→ Work task: Within the records, tally the lines that contain "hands" and reply with that number only.

[Available records]

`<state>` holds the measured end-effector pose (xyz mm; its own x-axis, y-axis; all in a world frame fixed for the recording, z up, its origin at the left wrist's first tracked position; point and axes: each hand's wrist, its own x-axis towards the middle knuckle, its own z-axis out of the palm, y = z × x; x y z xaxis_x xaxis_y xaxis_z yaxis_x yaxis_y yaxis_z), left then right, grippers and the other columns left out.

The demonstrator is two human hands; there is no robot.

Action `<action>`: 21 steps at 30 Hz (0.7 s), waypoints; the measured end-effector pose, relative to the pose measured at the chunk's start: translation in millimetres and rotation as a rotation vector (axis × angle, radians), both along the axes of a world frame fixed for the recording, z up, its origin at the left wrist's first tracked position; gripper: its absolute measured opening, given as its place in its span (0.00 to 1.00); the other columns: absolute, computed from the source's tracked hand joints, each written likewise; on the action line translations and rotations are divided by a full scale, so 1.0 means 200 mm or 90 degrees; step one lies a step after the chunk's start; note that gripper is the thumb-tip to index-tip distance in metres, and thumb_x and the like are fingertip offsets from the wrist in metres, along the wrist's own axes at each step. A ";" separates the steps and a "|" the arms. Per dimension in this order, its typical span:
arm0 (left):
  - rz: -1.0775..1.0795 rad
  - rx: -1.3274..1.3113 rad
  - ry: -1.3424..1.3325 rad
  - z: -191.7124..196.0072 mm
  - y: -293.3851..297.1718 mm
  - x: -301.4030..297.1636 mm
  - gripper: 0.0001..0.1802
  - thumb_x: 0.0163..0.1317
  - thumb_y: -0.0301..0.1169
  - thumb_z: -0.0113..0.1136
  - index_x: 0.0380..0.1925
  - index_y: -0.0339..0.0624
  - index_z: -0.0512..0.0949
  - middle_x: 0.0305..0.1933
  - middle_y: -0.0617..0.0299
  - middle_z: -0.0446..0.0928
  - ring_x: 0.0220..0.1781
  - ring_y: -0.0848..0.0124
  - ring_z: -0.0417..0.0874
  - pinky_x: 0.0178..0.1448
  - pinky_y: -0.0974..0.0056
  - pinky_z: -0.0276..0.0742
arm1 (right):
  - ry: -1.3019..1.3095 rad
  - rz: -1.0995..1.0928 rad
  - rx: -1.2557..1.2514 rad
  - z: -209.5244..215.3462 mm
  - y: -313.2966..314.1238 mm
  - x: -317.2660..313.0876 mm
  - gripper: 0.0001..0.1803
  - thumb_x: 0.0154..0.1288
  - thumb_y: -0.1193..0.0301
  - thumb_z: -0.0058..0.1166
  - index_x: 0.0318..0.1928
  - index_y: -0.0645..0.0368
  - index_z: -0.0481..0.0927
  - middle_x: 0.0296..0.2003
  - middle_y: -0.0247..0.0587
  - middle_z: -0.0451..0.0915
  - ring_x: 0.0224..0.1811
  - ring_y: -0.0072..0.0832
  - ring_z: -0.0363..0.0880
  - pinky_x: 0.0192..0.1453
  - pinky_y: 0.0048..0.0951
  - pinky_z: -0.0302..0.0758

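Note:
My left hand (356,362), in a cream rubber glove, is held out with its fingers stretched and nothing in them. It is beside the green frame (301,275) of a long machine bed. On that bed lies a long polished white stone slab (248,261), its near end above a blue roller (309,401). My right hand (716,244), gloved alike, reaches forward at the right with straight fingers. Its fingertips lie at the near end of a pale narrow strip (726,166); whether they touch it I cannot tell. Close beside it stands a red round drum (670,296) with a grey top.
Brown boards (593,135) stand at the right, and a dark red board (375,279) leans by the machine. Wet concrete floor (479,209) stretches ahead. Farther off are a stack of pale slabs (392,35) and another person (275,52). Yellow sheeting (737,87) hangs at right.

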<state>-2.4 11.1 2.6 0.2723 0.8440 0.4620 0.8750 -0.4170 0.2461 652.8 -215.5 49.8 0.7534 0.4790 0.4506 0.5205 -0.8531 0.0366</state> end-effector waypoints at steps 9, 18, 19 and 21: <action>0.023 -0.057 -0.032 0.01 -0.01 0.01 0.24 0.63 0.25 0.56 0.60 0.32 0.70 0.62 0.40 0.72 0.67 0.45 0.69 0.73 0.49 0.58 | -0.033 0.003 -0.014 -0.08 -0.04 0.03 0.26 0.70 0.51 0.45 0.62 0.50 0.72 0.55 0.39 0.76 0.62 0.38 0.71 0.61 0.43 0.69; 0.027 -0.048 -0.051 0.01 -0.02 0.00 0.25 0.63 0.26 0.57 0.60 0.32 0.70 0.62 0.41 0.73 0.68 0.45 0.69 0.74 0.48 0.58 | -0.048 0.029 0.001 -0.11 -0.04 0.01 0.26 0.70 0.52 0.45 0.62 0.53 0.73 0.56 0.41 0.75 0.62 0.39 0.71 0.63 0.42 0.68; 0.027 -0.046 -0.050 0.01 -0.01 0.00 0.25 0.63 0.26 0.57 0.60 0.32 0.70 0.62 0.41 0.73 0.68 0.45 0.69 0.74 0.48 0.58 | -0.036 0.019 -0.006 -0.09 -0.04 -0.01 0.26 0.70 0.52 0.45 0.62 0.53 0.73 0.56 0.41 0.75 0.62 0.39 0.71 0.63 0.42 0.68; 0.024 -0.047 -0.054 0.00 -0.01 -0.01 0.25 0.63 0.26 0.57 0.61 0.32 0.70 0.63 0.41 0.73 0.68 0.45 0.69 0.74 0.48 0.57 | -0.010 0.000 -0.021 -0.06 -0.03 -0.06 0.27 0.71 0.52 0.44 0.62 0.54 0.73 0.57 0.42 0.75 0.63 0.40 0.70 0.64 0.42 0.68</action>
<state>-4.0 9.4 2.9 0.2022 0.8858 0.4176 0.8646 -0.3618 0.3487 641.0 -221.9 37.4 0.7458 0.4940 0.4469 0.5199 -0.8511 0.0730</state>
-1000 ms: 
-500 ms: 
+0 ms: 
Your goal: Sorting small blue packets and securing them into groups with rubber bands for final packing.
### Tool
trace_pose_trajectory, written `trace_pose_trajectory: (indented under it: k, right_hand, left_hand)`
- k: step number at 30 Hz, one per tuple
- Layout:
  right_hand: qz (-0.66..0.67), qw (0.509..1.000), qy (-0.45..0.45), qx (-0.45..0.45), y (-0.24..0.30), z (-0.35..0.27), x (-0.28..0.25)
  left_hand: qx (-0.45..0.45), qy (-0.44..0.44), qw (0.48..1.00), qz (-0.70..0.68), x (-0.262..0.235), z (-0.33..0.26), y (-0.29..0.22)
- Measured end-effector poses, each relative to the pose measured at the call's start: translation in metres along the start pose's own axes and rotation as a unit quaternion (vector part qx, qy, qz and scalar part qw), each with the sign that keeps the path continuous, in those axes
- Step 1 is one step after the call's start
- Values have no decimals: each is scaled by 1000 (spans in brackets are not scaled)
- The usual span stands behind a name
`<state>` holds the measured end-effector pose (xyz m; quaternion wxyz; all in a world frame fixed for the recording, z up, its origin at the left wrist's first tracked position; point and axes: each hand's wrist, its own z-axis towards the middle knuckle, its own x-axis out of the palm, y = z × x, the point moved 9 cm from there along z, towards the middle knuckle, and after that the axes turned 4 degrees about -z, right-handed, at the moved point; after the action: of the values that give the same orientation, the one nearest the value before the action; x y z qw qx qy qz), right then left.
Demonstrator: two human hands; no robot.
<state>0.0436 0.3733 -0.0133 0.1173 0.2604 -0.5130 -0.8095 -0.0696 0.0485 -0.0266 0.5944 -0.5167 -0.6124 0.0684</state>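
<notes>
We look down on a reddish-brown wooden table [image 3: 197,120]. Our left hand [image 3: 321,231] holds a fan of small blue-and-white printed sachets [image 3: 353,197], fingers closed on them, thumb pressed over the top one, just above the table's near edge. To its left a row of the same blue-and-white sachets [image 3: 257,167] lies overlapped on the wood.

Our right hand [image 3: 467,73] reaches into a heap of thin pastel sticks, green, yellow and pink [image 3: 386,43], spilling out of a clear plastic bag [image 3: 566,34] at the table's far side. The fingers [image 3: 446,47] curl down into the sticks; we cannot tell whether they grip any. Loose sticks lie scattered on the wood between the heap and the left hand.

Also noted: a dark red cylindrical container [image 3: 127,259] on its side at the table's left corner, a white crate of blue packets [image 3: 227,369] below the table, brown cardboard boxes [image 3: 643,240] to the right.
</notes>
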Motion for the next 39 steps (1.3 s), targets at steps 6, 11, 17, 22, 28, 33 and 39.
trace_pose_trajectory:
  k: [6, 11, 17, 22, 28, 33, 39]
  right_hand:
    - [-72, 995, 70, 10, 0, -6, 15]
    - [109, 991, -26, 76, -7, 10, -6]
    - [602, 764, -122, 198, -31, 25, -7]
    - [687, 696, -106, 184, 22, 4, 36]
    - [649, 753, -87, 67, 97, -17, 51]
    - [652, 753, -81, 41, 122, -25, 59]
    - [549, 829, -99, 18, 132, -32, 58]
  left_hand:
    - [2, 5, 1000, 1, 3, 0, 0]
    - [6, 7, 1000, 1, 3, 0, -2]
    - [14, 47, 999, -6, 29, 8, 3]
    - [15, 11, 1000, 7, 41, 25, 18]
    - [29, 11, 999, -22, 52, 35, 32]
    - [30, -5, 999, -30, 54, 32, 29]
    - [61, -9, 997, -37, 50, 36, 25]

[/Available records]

→ Answer box: 2